THE TASK —
Extract all of the entries and set them down verbatim.

===== SOURCE DATA =====

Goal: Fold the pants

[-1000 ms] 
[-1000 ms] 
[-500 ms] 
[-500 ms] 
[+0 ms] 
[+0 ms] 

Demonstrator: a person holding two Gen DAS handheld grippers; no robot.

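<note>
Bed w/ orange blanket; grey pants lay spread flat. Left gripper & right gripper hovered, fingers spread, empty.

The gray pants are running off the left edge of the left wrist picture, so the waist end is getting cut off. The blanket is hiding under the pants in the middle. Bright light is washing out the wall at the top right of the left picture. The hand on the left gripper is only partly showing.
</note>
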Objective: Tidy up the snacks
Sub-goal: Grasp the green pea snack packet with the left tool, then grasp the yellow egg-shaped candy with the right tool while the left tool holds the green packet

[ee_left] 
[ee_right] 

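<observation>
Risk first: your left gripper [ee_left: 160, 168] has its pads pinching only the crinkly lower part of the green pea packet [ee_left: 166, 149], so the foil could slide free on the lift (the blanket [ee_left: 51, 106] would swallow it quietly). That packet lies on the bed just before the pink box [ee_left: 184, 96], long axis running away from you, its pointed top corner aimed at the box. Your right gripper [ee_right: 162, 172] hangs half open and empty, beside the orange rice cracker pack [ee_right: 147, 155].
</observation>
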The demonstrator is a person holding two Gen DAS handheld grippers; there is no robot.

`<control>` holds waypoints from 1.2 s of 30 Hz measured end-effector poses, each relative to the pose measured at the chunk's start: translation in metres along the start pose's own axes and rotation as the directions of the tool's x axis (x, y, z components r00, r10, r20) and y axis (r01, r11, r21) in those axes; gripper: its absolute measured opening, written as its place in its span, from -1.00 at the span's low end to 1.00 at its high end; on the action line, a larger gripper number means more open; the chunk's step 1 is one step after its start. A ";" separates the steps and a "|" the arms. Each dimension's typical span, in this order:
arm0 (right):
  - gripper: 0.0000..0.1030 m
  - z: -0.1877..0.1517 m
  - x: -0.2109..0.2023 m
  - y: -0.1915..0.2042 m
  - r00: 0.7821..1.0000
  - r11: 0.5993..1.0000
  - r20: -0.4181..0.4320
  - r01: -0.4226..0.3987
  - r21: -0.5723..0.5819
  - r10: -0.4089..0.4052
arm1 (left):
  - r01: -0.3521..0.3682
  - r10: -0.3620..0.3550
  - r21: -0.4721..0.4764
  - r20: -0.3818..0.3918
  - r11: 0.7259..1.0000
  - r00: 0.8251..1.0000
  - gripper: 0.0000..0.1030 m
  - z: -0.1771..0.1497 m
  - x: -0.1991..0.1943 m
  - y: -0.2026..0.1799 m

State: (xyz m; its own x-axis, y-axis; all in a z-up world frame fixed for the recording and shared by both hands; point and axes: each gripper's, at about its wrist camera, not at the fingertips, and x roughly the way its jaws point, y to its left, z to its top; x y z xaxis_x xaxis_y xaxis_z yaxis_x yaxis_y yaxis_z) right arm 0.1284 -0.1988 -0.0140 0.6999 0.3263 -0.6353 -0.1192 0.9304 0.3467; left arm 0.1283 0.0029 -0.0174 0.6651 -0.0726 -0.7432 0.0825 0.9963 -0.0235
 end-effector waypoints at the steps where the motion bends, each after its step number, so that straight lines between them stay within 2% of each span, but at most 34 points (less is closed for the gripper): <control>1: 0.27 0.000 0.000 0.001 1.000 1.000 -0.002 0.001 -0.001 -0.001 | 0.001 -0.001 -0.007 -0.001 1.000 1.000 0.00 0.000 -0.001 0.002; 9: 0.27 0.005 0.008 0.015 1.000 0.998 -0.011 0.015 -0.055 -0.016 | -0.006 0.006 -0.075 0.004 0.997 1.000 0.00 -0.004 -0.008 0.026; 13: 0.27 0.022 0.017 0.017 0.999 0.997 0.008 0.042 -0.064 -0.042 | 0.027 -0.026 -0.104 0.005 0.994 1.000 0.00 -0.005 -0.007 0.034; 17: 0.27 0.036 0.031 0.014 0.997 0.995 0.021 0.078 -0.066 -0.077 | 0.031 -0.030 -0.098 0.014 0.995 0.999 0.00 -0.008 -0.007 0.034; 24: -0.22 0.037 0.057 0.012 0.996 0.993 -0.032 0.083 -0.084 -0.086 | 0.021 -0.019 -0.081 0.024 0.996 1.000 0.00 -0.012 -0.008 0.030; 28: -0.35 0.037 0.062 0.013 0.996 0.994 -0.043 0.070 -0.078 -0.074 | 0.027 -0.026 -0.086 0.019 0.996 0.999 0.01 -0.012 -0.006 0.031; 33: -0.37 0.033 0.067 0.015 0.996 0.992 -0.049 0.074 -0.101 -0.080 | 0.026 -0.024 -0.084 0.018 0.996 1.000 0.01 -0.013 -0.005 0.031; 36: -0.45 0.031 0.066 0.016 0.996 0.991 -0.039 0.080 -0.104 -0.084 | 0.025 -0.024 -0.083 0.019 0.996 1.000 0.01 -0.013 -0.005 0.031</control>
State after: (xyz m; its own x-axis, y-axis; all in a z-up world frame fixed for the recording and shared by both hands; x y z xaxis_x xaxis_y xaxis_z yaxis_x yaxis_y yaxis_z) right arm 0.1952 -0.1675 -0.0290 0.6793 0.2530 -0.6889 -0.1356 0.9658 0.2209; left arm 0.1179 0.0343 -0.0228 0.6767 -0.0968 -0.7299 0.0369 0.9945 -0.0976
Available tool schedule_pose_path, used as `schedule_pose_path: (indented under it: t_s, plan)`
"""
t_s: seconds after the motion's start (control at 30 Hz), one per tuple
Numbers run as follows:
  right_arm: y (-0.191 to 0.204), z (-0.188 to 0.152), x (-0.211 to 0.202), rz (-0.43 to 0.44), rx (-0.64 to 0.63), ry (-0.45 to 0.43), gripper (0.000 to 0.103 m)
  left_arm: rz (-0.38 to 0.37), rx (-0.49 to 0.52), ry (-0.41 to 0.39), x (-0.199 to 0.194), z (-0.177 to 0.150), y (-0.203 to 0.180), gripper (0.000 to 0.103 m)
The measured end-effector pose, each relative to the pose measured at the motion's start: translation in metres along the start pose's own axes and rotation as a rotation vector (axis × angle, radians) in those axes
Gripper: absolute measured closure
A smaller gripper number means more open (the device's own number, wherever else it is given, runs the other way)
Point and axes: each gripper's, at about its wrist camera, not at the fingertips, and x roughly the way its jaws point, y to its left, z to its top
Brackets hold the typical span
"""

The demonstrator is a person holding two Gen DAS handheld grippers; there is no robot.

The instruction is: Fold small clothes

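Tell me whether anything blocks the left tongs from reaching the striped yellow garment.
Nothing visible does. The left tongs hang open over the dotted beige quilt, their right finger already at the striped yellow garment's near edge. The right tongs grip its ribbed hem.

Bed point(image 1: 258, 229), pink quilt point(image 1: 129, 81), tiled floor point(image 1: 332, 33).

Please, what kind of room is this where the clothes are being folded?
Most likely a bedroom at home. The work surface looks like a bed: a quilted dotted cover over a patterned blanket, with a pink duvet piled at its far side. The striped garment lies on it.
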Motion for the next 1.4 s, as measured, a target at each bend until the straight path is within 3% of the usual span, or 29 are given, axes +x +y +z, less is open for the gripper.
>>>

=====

ANSWER TO THIS TASK —
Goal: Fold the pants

[-1000 ms] 
[-1000 ms] 
[-500 ms] 
[-500 ms] 
[+0 ms] 
[+0 ms] 

Demonstrator: a person holding two Gen DAS handheld grippers; no robot.

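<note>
Bed w/ orange blanket; grey pants lay spread flat. Left gripper & right gripper hovered, fingers spread, empty.

The gray pants are running off the left edge of the left wrist picture, so the waist end is getting cut off. The blanket is hiding under the pants in the middle. Bright light is washing out the wall at the top right of the left picture. The hand on the left gripper is only partly showing.
</note>
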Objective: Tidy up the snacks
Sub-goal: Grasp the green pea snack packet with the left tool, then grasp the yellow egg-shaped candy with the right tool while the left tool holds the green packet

[ee_left] 
[ee_right] 

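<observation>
Risk first: your left gripper [ee_left: 160, 168] has its pads pinching only the crinkly lower part of the green pea packet [ee_left: 166, 149], so the foil could slide free on the lift (the blanket [ee_left: 51, 106] would swallow it quietly). That packet lies on the bed just before the pink box [ee_left: 184, 96], long axis running away from you, its pointed top corner aimed at the box. Your right gripper [ee_right: 162, 172] hangs half open and empty, beside the orange rice cracker pack [ee_right: 147, 155].
</observation>
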The demonstrator is a person holding two Gen DAS handheld grippers; there is no robot.

`<control>` holds waypoints from 1.2 s of 30 Hz measured end-effector poses, each relative to the pose measured at the chunk's start: translation in metres along the start pose's own axes and rotation as the directions of the tool's x axis (x, y, z components r00, r10, r20) and y axis (r01, r11, r21) in those axes; gripper: its absolute measured opening, written as its place in its span, from -1.00 at the span's low end to 1.00 at its high end; on the action line, a larger gripper number means more open; the chunk's step 1 is one step after its start. A ";" separates the steps and a "|" the arms. Each dimension's typical span, in this order:
arm0 (right):
  - gripper: 0.0000..0.1030 m
  - z: -0.1877..0.1517 m
  - x: -0.2109..0.2023 m
  - y: -0.1915..0.2042 m
  - r00: 0.7821..1.0000
  - r11: 0.5993..1.0000
  - r20: -0.4181..0.4320
  - r01: -0.4226..0.3987
  - r21: -0.5723..0.5819
  - r10: -0.4089..0.4052
arm1 (left):
  - r01: -0.3521..0.3682
  - r10: -0.3620..0.3550
  - r21: -0.4721..0.4764
  - r20: -0.3818..0.3918
  - r11: 0.7259..1.0000
  - r00: 0.8251..1.0000
  - gripper: 0.0000..0.1030 m
  - z: -0.1771..0.1497 m
  - x: -0.1991..0.1943 m
  - y: -0.2026..0.1799 m

State: (xyz m; its own x-axis, y-axis; all in a z-up world frame fixed for the recording and shared by both hands; point and axes: each gripper's, at about its wrist camera, not at the fingertips, and x roughly the way its jaws point, y to its left, z to its top; x y z xaxis_x xaxis_y xaxis_z yaxis_x yaxis_y yaxis_z) right arm 0.1284 -0.1988 -0.0140 0.6999 0.3263 -0.6353 -0.1192 0.9304 0.3467; left arm 0.1283 0.0029 -0.0174 0.6651 -0.0726 -0.7432 0.0825 0.9963 -0.0235
 end-effector waypoints at the steps where the motion bends, each after its step number, so that straight lines between them stay within 2% of each span, but at most 34 points (less is closed for the gripper): <control>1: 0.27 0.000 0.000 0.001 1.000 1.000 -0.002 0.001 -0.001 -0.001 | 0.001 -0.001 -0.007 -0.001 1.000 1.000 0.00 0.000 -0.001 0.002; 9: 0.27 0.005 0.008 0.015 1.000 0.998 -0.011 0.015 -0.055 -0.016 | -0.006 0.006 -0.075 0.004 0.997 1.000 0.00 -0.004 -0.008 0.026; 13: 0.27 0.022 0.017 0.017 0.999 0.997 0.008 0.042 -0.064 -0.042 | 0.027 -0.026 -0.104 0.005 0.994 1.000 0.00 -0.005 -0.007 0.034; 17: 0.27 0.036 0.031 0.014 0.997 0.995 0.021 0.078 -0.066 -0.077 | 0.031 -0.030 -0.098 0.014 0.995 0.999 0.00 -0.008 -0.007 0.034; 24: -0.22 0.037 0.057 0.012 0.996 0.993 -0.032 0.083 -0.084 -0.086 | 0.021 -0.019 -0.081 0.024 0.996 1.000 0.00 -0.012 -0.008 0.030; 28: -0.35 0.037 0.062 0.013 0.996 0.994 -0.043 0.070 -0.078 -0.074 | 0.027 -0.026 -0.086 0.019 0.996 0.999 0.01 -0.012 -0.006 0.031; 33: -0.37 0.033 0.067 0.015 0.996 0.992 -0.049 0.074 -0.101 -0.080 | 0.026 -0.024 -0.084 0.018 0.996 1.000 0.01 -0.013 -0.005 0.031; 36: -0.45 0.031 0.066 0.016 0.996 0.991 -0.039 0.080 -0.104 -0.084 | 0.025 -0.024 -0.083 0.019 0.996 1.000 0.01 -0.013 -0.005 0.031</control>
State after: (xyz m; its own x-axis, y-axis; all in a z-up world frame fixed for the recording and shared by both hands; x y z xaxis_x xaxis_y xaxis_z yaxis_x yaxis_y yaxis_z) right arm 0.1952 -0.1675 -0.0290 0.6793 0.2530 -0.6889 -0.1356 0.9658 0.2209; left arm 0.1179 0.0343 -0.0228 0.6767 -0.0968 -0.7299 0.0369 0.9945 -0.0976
Available tool schedule_pose_path, used as `schedule_pose_path: (indented under it: t_s, plan)`
"""
t_s: seconds after the motion's start (control at 30 Hz), one per tuple
Numbers run as follows:
  right_arm: y (-0.191 to 0.204), z (-0.188 to 0.152), x (-0.211 to 0.202), rz (-0.43 to 0.44), rx (-0.64 to 0.63), ry (-0.45 to 0.43), gripper (0.000 to 0.103 m)
  left_arm: rz (-0.38 to 0.37), rx (-0.49 to 0.52), ry (-0.41 to 0.39), x (-0.199 to 0.194), z (-0.177 to 0.150), y (-0.203 to 0.180), gripper (0.000 to 0.103 m)
The measured end-effector pose, each relative to the pose measured at the motion's start: translation in metres along the start pose's own axes and rotation as a rotation vector (axis × angle, radians) in those axes
Gripper: absolute measured closure
A smaller gripper number means more open (the device's own number, wherever else it is given, runs the other way)
Point and axes: each gripper's, at about its wrist camera, not at the fingertips, and x roughly the way its jaws point, y to its left, z to its top
Brackets hold the typical span
"""

The demonstrator is a person holding two Gen DAS handheld grippers; there is no robot.

The instruction is: Fold small clothes

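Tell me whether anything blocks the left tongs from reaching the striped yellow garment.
Nothing visible does. The left tongs hang open over the dotted beige quilt, their right finger already at the striped yellow garment's near edge. The right tongs grip its ribbed hem.

Bed point(image 1: 258, 229), pink quilt point(image 1: 129, 81), tiled floor point(image 1: 332, 33).

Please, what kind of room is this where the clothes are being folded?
Most likely a bedroom at home. The work surface looks like a bed: a quilted dotted cover over a patterned blanket, with a pink duvet piled at its far side. The striped garment lies on it.
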Motion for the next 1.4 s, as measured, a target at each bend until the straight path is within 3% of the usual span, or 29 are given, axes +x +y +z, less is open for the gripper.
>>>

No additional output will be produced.